AIM OF THE EXERCISE: A stretch of the entries below is to be set down exactly, running from the line with "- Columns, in" through the line with "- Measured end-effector", both included, and no other line.

____ DATA

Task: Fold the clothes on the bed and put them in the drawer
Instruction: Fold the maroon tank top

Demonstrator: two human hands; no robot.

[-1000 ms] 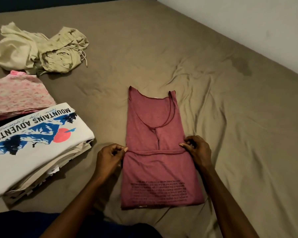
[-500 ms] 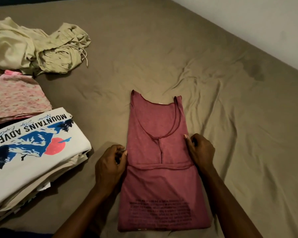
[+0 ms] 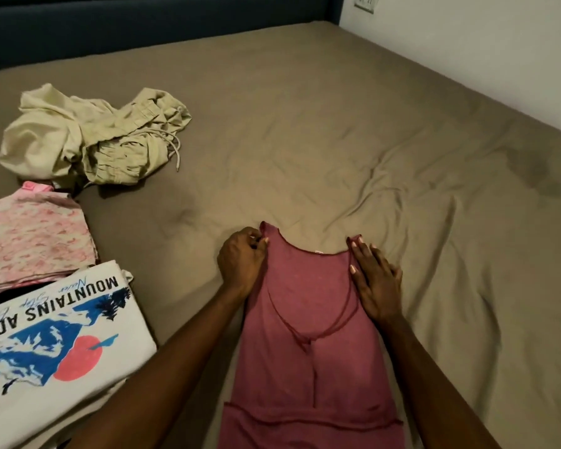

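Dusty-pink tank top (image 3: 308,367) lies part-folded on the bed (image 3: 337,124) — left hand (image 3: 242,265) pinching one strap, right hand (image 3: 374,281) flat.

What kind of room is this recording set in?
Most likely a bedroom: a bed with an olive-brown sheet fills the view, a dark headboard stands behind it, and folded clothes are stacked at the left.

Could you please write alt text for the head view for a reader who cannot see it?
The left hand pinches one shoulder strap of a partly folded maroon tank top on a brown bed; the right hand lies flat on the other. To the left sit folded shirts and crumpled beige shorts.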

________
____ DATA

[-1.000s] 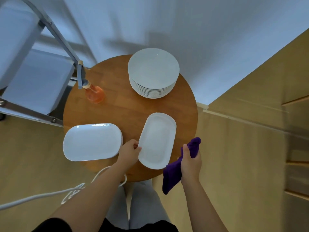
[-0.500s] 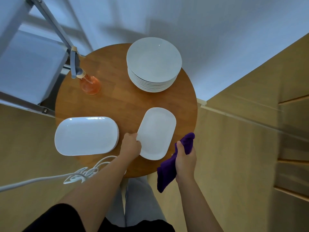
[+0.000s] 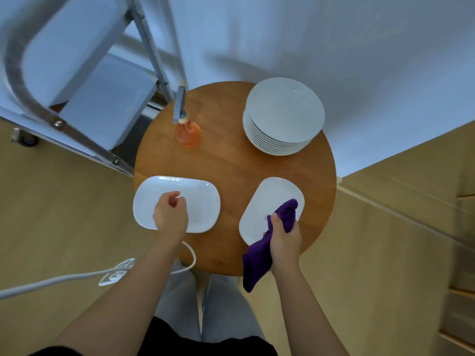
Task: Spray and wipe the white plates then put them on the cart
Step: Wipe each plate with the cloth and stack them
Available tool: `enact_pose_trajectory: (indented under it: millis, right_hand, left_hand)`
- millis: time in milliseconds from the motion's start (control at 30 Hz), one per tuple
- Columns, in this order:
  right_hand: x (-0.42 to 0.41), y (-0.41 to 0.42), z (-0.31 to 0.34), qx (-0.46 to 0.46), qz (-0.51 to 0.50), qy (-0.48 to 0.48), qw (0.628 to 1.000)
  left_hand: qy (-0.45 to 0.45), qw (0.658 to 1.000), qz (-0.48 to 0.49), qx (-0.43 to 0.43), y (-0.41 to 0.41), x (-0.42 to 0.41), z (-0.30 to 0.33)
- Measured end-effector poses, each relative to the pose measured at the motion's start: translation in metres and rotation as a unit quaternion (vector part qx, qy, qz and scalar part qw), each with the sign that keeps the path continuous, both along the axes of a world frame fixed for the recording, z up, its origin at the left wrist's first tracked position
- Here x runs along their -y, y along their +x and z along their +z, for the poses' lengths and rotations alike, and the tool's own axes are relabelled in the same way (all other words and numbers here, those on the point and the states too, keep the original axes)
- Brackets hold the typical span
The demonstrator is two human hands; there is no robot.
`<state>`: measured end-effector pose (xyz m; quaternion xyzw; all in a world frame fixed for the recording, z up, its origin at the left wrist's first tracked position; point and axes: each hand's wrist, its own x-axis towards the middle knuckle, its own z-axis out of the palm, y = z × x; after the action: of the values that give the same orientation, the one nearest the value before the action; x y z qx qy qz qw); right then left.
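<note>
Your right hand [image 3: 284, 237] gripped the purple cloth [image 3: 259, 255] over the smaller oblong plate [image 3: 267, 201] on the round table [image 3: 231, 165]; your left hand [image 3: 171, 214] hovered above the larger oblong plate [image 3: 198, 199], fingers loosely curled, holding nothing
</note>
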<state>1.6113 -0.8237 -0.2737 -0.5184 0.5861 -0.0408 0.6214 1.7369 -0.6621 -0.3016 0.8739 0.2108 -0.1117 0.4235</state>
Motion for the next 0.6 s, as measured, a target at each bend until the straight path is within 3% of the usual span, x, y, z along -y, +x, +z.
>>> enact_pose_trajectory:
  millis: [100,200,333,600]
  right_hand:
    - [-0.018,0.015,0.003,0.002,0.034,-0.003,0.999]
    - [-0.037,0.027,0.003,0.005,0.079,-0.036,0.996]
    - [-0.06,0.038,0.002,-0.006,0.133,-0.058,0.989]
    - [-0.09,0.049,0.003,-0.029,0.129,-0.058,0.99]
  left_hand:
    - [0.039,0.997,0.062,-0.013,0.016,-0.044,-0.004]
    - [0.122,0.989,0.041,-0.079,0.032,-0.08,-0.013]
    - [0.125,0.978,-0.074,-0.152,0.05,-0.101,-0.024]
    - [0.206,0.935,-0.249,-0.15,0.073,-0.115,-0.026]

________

PROBLEM SOLUTION:
- Columns, in this order:
  right_hand: x (-0.42 to 0.41), y (-0.41 to 0.42), z (-0.31 to 0.34), qx (-0.46 to 0.46), qz (-0.51 to 0.50), qy (-0.48 to 0.48), qw (0.628 to 1.000)
  left_hand: qy (-0.45 to 0.45), qw (0.658 to 1.000), qz (-0.48 to 0.49), qx (-0.43 to 0.43), y (-0.41 to 0.41), x (-0.42 to 0.41), z (-0.30 to 0.33)
- Measured end-effector poses, each relative to the pose measured at the motion's start: translation in metres and rotation as a unit quaternion (vector part qx, qy, qz and scalar part qw), each with the sign that keeps the path continuous, both along the axes of a world frame fixed for the recording, z up, its origin at the left wrist's first tracked position

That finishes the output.